After a night of sleep interrupted by jack hammers and beeping horns, I am up at 8 am for breakfast and my first shower in over three days.
Refreshed, I am still exhausted after climbing a set of stairs to the roof top restaurant. The lack of adjustment to the higher altitude in Lhasa becomes pronounced for me when I do any hint of activity that can be perceived as extraneous. Even a brisk walk can make you oxygen deprived at these altitudes.
With breakfast complete we meet in the hotel lobby for our first tour of a monastery in Tibet. It is an important one as Polata Palace is the former winter home of the Dali Lama who now lives in exile in India.
After clearing an airport type security check, we approach Polata Palace from the right front side and find ourselves going against the grain of traffic. In a clock wise direction the faithful as a part of their daily ritual are circling this holy shrine.
I watch up close something I had seen along the highway from the train a few days ago.
A ritual is performed by a young man along the sidewalk and he is given money, I guess for prayers and blessings.
Entrance to Polata Palace is not free and visitors are given an allotted entrance time. Entering the palace we are scanned through another security check point and reminded that photography is limited in certain areas.
The massive structure with its distinctive red and white colors seem to glow in the morning sun.
Our tour will be a bit of a challenge as we will have to climb about thirteen stories of stairs. I am sure that not many of the locals here do this on a regular basis.
Knowing that this maybe a challenge for visitors there are rest benches along the steep set of stairs we must climb. We are encouraged to take our time and to make small baby steps as we begin our ascent. With a few stops to take in great views of Lhasa below us the walk uphill becomes manageable.

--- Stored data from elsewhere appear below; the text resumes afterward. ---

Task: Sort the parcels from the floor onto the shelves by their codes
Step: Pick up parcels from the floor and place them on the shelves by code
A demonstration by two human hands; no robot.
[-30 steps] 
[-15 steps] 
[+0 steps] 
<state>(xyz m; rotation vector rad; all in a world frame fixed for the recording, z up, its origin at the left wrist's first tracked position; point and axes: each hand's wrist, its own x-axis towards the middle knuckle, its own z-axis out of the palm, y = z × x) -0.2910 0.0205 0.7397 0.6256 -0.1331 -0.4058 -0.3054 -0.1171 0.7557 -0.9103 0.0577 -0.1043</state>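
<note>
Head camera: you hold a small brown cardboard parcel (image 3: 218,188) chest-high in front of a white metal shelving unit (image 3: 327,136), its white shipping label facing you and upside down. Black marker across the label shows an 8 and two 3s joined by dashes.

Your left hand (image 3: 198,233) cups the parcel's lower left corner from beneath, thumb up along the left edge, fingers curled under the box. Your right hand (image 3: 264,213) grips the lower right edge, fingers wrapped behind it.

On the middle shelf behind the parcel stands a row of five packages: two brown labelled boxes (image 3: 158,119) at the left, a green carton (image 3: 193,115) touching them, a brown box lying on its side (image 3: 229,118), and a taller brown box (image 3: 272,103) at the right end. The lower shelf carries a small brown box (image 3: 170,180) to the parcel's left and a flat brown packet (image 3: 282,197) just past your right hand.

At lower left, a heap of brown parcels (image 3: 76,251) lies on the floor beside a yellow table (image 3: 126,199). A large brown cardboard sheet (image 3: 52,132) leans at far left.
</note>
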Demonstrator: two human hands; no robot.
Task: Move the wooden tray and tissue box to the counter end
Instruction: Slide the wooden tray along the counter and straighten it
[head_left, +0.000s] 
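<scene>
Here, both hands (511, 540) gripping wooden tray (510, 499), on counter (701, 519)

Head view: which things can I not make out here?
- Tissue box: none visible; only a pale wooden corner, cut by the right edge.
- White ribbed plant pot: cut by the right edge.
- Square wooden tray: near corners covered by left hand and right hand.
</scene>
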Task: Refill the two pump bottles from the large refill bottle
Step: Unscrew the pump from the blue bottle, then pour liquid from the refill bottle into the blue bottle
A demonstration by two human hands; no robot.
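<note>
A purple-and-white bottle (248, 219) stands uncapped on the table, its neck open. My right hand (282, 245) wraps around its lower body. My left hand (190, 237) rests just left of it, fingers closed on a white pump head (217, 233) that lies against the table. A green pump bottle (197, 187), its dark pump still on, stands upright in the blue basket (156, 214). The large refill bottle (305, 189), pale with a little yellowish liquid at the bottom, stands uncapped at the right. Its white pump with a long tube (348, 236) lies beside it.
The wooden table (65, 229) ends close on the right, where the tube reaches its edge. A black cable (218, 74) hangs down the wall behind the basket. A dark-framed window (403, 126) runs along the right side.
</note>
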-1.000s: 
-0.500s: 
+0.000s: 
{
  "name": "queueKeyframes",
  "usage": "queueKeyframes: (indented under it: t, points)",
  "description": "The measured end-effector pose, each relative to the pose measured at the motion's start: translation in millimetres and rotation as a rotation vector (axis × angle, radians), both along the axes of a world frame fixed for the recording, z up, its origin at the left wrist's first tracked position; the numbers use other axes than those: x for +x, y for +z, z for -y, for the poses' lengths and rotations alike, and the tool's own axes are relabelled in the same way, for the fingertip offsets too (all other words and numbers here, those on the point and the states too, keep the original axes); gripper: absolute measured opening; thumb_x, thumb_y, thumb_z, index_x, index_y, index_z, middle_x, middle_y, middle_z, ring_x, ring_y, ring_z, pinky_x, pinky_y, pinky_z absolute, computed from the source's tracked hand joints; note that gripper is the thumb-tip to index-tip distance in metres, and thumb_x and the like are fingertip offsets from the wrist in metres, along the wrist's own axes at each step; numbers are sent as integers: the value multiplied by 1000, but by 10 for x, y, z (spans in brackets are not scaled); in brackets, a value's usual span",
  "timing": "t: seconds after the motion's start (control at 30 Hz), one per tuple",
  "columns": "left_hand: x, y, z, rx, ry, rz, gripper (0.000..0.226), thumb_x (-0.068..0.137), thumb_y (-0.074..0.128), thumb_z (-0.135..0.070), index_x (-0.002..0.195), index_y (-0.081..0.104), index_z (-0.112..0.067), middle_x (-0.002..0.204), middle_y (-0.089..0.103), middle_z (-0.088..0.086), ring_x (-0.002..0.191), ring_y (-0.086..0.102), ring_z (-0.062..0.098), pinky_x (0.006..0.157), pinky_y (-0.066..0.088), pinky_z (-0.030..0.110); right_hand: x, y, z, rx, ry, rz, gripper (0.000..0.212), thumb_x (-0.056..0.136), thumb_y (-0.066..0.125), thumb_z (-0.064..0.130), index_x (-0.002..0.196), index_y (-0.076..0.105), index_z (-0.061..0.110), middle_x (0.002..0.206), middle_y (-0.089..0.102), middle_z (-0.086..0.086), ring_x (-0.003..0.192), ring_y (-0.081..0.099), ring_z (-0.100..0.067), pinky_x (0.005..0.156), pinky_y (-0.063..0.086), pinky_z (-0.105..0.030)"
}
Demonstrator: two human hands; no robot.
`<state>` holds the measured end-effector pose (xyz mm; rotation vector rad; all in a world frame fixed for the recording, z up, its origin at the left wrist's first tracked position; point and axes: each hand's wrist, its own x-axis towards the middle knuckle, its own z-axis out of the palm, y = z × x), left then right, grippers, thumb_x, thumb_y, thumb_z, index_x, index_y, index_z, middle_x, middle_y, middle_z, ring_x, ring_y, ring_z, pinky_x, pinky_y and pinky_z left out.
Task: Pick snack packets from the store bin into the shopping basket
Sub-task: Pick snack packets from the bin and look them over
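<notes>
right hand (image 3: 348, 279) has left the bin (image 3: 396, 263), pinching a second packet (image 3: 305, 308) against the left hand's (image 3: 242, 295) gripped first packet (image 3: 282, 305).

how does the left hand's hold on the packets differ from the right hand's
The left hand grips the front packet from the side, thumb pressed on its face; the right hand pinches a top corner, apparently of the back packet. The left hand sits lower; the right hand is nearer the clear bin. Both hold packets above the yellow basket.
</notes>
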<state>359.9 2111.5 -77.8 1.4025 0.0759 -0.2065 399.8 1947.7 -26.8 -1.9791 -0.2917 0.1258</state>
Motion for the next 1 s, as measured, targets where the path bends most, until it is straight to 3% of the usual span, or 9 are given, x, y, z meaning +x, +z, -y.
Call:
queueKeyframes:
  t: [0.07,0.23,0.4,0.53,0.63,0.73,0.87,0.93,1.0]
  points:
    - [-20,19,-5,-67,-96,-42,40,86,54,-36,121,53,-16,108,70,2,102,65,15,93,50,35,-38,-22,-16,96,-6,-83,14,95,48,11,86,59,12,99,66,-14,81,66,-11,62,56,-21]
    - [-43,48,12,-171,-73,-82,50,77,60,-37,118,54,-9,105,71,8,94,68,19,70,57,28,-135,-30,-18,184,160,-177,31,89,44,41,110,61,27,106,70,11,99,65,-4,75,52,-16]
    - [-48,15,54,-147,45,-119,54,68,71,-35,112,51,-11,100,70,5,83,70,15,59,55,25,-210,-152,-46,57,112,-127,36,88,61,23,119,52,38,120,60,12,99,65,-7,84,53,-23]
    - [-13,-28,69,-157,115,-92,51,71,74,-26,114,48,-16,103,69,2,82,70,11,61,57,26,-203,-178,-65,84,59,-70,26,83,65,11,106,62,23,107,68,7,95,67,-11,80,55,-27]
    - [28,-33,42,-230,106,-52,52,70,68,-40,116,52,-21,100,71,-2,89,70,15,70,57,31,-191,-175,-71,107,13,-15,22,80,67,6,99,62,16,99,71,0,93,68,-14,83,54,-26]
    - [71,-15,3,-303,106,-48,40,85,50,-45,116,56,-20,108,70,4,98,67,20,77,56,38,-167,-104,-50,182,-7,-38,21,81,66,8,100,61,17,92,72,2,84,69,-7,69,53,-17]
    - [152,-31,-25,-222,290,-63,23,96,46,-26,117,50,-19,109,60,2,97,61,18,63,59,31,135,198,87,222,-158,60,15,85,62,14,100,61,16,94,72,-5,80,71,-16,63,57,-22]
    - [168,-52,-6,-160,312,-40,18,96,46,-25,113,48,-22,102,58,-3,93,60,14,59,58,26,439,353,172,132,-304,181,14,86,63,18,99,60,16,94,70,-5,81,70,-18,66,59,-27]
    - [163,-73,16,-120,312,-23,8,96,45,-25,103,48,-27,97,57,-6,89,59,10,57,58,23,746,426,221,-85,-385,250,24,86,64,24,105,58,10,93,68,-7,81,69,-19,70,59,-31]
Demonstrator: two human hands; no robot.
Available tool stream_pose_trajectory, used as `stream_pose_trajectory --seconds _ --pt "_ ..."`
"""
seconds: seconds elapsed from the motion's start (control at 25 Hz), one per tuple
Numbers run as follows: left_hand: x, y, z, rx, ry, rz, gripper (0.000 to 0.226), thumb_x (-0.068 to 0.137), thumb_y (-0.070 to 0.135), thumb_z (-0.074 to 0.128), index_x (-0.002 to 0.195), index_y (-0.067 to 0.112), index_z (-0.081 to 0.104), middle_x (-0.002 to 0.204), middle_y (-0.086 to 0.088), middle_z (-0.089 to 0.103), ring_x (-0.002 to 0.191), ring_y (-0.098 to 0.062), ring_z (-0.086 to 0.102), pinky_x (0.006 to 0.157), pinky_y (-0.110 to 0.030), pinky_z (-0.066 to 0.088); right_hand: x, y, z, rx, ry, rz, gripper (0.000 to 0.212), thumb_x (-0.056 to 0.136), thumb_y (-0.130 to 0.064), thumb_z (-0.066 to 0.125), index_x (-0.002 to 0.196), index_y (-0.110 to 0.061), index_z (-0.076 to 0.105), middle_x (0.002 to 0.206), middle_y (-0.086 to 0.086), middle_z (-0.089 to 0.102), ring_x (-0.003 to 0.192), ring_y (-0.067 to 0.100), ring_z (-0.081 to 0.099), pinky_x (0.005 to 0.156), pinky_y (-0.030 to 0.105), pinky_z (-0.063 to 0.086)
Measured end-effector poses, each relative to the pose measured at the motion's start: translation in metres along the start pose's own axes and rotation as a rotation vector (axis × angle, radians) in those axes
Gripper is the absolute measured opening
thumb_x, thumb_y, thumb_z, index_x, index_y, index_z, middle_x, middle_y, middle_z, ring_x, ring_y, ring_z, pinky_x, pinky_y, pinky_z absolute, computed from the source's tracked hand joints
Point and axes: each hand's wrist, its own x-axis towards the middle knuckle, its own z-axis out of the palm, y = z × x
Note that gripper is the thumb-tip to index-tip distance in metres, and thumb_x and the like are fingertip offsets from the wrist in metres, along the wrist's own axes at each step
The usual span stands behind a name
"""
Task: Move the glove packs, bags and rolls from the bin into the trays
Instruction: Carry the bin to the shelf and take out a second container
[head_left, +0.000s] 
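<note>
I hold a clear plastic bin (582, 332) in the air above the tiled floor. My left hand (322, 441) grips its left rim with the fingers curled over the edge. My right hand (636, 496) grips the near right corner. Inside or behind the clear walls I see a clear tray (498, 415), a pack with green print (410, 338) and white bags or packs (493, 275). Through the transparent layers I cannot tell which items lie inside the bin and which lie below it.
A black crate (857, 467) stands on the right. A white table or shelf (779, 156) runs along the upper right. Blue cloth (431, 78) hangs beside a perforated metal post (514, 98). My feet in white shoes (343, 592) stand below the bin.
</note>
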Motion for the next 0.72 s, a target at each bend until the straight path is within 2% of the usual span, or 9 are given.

Unfortunately, we reach the area of the palace where pictures are not allowed but it is still cool to walk through and see all of the neat exhibits and Buddhist artwork. We do get to visit the area where the Dali Lama lived and see various tombs of the past Dali Lamas but not without climbing a lot more set of steep stairs and navigating narrow passages.
As with many Buddhist monuments the amount of gold used to build them is phenomenal. What is also surprising to me is the amount of money that is donated as offerings inside the monastery. While all of this is amazing to look at it gives me a different perspective of the life of monks and the operation of monasteries.
However, we are encouraged to buy books that have pictures of everything we are looking at.
After about two hours of touring we begin our descent down thirteen stories which is certainly less painful than going up. Again the views of Lhasa below us is stunning with clear blue skies and towering snow capped mountains surrounding us.
For me, we pass an interesting item on the way downhill, a tree with money attached to it. Now I know that despite what my parents told me, money does grow on trees, at least in Lhasa. It is time for lunch then more touring around Lhasa.